--- EXERCISE ---
Look below. Copy each line that has "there" in it.

--- PROVIDED ENTRIES ---
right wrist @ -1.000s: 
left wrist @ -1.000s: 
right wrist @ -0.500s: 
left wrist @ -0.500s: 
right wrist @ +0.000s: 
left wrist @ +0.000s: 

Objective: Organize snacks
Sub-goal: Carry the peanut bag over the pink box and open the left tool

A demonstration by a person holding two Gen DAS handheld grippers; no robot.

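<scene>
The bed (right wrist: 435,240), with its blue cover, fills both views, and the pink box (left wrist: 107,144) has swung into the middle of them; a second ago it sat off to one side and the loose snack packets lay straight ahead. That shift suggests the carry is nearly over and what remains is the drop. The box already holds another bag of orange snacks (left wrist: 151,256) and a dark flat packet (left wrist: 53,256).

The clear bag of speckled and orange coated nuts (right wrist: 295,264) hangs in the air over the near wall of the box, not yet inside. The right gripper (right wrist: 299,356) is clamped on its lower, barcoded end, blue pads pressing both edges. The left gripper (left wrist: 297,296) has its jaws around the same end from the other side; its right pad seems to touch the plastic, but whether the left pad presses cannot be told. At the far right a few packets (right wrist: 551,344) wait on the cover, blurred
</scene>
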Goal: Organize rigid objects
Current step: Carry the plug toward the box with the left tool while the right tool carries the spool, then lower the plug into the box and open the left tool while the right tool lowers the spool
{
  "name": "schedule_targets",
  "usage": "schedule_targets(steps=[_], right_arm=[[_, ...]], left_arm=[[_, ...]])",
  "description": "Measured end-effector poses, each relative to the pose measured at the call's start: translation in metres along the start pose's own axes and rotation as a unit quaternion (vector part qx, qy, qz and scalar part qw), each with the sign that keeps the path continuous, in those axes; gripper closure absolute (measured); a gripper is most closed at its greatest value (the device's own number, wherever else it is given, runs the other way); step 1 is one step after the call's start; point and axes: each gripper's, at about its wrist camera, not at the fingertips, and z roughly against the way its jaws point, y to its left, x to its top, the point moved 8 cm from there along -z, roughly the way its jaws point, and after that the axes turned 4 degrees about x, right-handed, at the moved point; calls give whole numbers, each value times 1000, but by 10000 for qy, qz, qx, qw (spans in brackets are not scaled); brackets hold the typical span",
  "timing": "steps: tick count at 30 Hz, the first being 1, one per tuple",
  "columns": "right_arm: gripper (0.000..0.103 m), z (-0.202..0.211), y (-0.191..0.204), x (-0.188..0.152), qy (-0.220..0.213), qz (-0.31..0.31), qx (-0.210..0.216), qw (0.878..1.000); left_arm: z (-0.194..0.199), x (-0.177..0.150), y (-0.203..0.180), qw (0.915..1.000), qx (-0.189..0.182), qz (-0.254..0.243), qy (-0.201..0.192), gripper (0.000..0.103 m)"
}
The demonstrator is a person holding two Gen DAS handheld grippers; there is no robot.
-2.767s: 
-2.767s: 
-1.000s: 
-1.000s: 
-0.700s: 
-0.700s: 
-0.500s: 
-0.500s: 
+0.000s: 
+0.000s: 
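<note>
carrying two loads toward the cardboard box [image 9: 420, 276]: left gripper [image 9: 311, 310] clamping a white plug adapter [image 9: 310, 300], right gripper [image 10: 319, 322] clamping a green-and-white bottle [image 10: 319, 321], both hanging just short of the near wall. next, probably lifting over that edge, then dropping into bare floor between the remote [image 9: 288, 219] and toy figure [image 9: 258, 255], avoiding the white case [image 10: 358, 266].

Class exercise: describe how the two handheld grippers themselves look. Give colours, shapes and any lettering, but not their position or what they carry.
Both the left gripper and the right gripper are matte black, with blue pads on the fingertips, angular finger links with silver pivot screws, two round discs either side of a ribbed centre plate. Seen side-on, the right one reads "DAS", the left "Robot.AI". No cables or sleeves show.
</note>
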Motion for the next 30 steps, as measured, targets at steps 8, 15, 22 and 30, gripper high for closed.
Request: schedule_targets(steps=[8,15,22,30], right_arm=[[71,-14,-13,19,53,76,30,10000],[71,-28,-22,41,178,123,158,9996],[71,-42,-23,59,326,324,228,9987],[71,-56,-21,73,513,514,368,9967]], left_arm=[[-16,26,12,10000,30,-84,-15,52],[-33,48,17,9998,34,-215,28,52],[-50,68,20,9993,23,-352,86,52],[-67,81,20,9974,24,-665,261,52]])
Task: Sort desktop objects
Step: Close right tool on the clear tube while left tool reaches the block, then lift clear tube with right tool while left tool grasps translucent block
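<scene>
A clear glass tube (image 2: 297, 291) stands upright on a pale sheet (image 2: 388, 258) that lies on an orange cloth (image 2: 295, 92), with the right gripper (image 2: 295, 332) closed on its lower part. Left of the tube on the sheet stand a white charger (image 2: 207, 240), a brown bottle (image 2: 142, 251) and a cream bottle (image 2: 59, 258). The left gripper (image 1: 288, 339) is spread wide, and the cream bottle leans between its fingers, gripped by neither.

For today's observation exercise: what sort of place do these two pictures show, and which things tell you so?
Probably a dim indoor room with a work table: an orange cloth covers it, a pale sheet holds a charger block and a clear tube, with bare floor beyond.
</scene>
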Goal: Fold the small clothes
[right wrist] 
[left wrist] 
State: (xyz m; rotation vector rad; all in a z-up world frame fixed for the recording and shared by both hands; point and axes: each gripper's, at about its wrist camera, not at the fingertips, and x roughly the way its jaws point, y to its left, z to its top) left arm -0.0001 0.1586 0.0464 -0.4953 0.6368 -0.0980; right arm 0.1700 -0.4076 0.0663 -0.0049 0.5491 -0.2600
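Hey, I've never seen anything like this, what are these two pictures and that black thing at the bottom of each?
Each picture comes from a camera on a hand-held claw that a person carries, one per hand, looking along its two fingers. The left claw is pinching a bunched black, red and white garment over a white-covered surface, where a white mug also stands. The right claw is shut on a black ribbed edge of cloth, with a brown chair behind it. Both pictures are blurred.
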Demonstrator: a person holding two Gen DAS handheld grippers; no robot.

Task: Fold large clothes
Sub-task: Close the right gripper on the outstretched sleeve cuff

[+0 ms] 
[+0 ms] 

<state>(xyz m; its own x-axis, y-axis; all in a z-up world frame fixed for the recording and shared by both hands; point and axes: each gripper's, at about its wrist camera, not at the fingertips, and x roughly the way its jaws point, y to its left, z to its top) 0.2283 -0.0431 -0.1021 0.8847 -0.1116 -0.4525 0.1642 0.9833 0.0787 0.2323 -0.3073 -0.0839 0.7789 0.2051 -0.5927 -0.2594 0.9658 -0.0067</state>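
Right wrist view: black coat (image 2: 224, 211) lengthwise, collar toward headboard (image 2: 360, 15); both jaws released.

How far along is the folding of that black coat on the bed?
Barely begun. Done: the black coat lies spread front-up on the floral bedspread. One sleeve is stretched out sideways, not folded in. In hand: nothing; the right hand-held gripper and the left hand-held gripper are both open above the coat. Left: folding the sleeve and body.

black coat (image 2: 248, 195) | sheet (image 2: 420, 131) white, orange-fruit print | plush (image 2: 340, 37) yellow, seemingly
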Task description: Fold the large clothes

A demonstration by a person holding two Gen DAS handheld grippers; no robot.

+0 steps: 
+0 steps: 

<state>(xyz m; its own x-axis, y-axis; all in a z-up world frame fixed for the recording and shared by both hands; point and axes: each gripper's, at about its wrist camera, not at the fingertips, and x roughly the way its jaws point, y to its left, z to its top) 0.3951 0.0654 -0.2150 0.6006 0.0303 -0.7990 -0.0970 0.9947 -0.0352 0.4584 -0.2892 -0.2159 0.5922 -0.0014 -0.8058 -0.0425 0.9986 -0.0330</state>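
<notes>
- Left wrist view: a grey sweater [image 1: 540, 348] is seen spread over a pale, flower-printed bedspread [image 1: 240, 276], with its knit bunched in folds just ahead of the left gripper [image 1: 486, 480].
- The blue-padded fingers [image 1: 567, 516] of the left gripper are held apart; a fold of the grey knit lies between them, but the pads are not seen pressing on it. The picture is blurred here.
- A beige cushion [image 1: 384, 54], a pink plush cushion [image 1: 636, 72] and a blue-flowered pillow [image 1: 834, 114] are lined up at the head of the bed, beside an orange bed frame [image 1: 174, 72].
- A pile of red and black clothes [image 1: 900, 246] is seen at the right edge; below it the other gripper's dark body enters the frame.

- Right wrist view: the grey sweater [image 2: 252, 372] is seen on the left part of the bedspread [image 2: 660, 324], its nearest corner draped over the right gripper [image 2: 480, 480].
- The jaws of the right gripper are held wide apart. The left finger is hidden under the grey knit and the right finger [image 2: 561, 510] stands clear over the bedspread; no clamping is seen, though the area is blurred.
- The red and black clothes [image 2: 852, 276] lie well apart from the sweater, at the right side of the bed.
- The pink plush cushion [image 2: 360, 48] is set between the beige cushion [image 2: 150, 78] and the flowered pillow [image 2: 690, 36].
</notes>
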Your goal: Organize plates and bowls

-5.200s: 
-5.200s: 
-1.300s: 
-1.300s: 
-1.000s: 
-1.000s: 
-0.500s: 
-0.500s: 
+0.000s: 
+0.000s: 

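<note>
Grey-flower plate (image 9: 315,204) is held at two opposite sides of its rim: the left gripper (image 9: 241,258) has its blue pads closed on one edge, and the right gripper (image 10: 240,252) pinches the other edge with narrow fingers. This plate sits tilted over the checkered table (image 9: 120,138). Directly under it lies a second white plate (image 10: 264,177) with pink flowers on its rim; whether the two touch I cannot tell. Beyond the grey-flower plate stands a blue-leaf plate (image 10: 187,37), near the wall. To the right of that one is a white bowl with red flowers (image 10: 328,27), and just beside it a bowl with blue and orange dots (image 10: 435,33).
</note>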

--- WRITTEN RESPONSE ---
  "description": "Measured end-effector poses, each relative to the pose measured at the call's start: translation in metres along the start pose's own axes and rotation as a unit quaternion (vector part qx, qy, qz and scalar part qw), each with the sign that keeps the path continuous, in those axes; gripper closure absolute (measured); a gripper is most closed at its greatest value (the device's own number, wherever else it is given, runs the other way); step 1 is one step after the call's start; point and axes: each gripper's, at about its wrist camera, not at the fingertips, and z roughly against the way its jaws point, y to its left, x to its top, the point moved 8 cm from there along -z, roughly the way its jaws point, and after that the axes turned 4 degrees about x, right-handed, at the moved point; calls give whole numbers, each value times 1000, but by 10000 for qy, qz, qx, qw (spans in brackets are not scaled); brackets hold the typical span",
The demonstrator is a person holding two Gen DAS handheld grippers; there is no robot.

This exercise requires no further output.